The background of the problem is in how computers handle (or should you say, how they support handling) floating point values. It actually doesn't have anything to do with PHP or MySQL, even less with PW - although you can obviously feel the effect of it. Binary floating point values supported by the CPU/ALU/FPU, such as the commonly used IEEE 754 (C, Java, PHP and so on), are always approximations. They are used where speed matters the most and the tiny loss of precision is acceptable.

When precision is needed, you actually need something that implements arbitrary-precision arithmetic (bignum). The resulting loss of speed is irrelevant in many cases, such as handling currency.
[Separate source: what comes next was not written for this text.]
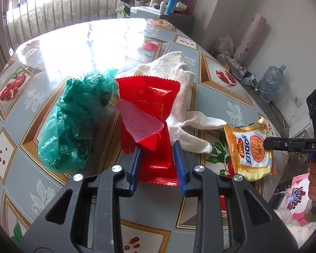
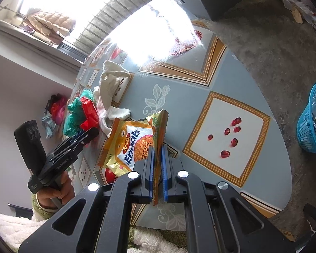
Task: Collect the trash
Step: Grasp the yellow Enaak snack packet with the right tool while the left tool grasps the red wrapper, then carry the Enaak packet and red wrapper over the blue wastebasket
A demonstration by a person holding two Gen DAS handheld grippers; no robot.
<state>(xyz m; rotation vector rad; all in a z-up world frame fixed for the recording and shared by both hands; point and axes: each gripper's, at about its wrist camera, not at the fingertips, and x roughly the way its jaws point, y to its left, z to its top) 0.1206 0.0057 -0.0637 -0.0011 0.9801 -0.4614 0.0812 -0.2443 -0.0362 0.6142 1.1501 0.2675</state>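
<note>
A red foil wrapper (image 1: 149, 97) lies on the fruit-patterned table (image 1: 52, 48) with a pink scrap of paper (image 1: 139, 122) on top of it. My left gripper (image 1: 158, 147) straddles the wrapper's near end, both blue pads touching its sides, so it is shut on it. A crumpled green plastic bag (image 1: 73, 122) sits just left of the wrapper. My right gripper (image 2: 157, 147) is shut on the folded edge of a yellow Enaak snack packet (image 2: 128, 145), which is also seen as the packet (image 1: 248, 147) at the right of the left wrist view.
A white cloth (image 1: 179, 73) lies behind the red wrapper. On the floor to the right of the table stands a blue plastic basket (image 2: 311, 122) holding some items. A large water bottle (image 1: 271, 82) and clutter line the far wall. A person's hand (image 2: 52, 191) holds the left gripper.
</note>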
The reason why I'm bringing this up is that even with a FieldtypeDecimal implementation, you would still need to make sure you are handling the values correctly in PHP. If you perform any arithmetic on the value using PHP's arithmetic operators, you are actually causing PHP to cast the value to a floating point representation. That would defeat our purpose here (because you could loose precision). Thus if you need to perform arithmetic on the value, you must use an arbitrary-precision arithmetic library.

For PHP you have at least two good options

Of course none of this matters unless you can first store the original value in the database without precision loss. This requires a DECIMAL field in MySQL - which indeed was the original topic of the thread :)

Here's a few links for general information. I recommend you to read at least the first one - it's a simple introduction.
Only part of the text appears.